Importantly, behavioral sources of inflammation may also contribute the increased inflammation, as those with PTSD have disrupted sleep patterns, and are more likely to engage in unhealthy behaviors such as consuming alcohol, smoking, eating poorly and a sedentary lifestyle. All of these behavioral phenotypes are associated with a pro-inflammatory state (Bryant et al., 2004; Frohlich et al., 2003; Fu et al., 2007; Jamal et al., 2014; Scott et al., 2008). Increases in adiposity due to excess energy intake and decreased energy expenditure in individuals with PTSD could also contribute to the emergence of metabolic disorders in those with PSTD via heightened secretion of pro-inflammatory cytokines and GR resistance (Karalis et al., 2009). Indeed, the epidemiologic data suggest that PTSD increases one’s risk for developing metabolic disorder and cardiovascular disease (Boscarino, 2004; Rosenbaum et al., 2015). While this indicates that obesity and metabolic disorder are a consequence of behavioral phenotypes associated with PTSD in traumatized individuals, it is critical to note that PTSD in the absence of obesity is associated with increased inflammation, augmented SNS activity, and dysregulation of the HPA axis as noted in this review. However, it is not yet known whether preexisting metabolic disorder increases individual risk for developing PTSD in the aftermath of trauma. A recent study suggests that preexisting inflammation, which is a characteristic of cardio-metabolic disease, increases risk of PTSD development, as greater CRP levels pre-deployment were associated with increased risk for PTSD following deployment (Eraly et al., 2014). In active duty military personnel, increased inflammation can arise from behavioral sources (i.e. alcohol consumption) and the chronic stress associated with living with PTSD and depression (Groer et al., 2015; Reyes-Guzman et al., 2015). This increased inflammation may be due to the rising rates of obesity in active duty military personnel (Reyes-Guzman et al., 2015), suggesting a mechanism by which inflammation may result in increased risk for PTSD development in a sample otherwise thought to be in good health.

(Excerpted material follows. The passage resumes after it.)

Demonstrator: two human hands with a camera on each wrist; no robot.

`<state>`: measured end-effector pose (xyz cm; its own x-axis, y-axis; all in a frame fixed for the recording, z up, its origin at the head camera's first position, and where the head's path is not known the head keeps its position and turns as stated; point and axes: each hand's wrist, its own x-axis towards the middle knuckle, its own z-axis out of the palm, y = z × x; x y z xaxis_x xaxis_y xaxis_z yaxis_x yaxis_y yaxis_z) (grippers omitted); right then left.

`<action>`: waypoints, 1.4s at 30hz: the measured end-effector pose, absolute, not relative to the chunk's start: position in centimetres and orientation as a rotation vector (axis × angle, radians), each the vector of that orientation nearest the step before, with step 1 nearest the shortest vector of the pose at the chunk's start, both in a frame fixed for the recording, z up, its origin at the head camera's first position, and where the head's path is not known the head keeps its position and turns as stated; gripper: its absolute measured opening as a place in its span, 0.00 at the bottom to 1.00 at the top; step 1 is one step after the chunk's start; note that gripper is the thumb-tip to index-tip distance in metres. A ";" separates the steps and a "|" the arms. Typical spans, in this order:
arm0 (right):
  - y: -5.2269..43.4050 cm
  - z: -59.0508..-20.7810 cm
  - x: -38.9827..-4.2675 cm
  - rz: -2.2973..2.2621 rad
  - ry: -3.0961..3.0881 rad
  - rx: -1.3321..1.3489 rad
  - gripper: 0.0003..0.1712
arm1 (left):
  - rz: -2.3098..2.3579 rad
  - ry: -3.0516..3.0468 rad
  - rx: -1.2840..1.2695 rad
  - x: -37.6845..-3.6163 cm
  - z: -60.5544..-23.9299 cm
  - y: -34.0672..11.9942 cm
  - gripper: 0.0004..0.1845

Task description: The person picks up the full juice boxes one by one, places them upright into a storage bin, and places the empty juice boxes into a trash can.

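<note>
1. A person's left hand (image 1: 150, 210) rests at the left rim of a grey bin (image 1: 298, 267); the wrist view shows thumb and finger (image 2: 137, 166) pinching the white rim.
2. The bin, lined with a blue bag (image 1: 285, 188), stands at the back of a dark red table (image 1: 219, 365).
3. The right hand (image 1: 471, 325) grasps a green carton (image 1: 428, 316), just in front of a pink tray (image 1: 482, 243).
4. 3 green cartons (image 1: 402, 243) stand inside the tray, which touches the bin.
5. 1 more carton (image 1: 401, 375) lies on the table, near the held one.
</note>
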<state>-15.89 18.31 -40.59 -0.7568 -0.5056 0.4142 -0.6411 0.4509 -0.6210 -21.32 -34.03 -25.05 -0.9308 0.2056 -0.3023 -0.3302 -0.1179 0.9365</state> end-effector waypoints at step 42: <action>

Clearly future studies are not only necessary to elucidate the underlying etiology of metabolic changes in traumatized individuals with PTSD, but also to determine the effectiveness of therapeutic interventions aimed at attenuating the adverse mental and physical consequences of PTSD. The implications of treating PTSD as a whole-body condition are significant for treatment as doing so may elicit symptom relief in individuals suffering from these whole-body adverse outcomes. It has already been suggested that alleviating inflammation may provide benefit to individuals suffering from PTSD and metabolic disorders, and even help prevent the onset of metabolic syndrome in individuals with PTSD (Michopoulos and Jovanovic, 2015). However, empirical evidence must be generated to support the efficacy of such interventions and others designed to target other biological systems whose activity is altered in both PTSD and metabolic disorders (i.e. HPA axis, SNS). To begin to accomplish this goal, the field must recognize that chronic PTSD is both a psychiatric and metabolic disorder.